Goldstein v. Int. L. G. W. U.

196 A. 43, 328 Pa. 385, 1938 Pa. LEXIS 426
CourtSupreme Court of Pennsylvania
DecidedDecember 8, 1937
StatusPublished
Cited by48 cases

This text of 196 A. 43 (Goldstein v. Int. L. G. W. U.) is published on Counsel Stack Legal Research, covering Supreme Court of Pennsylvania primary law. Counsel Stack provides free access to over 12 million legal documents including statutes, case law, regulations, and constitutions.

Bluebook
Goldstein v. Int. L. G. W. U., 196 A. 43, 328 Pa. 385, 1938 Pa. LEXIS 426 (Pa. 1937).

Opinion

In the waist and dress industry in Philadelphia collective bargaining agreements have resulted in industrial peace and the maintenance of harmonious relations between employers and employees for several years. The present case does not involve the determination of any substantive rights of the parties to such agreements. As the record is here presented the only question is in regard to the proper procedural method of effecting their enforcement.
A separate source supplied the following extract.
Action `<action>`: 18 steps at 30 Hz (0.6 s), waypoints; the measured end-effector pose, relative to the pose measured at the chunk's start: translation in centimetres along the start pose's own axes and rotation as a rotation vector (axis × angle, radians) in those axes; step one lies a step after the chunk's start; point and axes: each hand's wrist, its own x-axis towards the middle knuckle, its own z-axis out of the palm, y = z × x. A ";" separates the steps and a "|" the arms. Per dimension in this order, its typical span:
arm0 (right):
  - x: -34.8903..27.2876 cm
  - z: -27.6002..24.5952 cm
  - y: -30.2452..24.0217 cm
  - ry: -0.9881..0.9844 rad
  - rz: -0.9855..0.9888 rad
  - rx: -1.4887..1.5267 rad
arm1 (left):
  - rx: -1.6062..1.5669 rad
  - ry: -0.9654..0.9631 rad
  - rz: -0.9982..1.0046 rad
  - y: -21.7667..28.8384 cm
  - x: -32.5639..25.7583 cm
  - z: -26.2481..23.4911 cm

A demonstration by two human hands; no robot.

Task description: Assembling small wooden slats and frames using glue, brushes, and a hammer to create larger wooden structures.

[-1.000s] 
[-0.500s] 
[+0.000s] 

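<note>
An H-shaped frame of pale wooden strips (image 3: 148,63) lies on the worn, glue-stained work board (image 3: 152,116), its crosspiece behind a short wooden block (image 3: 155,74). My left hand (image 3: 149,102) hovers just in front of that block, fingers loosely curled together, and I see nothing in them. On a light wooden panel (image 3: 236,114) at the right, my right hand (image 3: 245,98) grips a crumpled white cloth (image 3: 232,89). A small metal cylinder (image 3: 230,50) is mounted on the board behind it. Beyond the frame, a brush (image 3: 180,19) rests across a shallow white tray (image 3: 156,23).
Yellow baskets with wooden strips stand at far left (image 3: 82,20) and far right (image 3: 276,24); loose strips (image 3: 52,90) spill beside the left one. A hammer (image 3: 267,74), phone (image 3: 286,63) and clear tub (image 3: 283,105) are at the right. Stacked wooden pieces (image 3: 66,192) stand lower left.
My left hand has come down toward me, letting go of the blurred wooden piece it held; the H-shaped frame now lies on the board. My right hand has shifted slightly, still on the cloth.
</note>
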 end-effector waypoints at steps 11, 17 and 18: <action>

Appellees, International Ladies' Garment Workers' Union and the Joint Board of Waist and Dress Makers' Union of Philadelphia, affiliated with the International Ladies' Garment Workers' Union, representing employees in the needlework trade, entered into a written agreement *Page 387 on February 2, 1937, with Philadelphia Waist and Dress Manufacturers' Association, an organization of employers engaged in the manufacture of blouses, waists, dresses and other women's apparel in Philadelphia. In making this contract, the Association acted on behalf of its members. Appellant partnership, Goldstein Levin, operating a factory in Philadelphia for the manufacture of silk dresses, was, and still is, such a member, and, by the terms of the by-laws of the Association, would be bound by this contract in the absence of any agreement or understanding between themselves and appellees to the contrary. The contract, which aimed to stabilize conditions in the industry and was to be in force for three years, made provision against lockouts and strikes, and contained a covenant that "No member of the Association shall move his factory or factories outside of the City of Philadelphia during the life of this agreement." All complaints, disputes and grievances between the parties involving questions of interpretation or application of any clause of the agreement, or relation between the parties and their respective members, were, if the representatives of the Union and the Association failed to agree, to be submitted to an impartial chairman named in the agreement, and his decision was to be binding.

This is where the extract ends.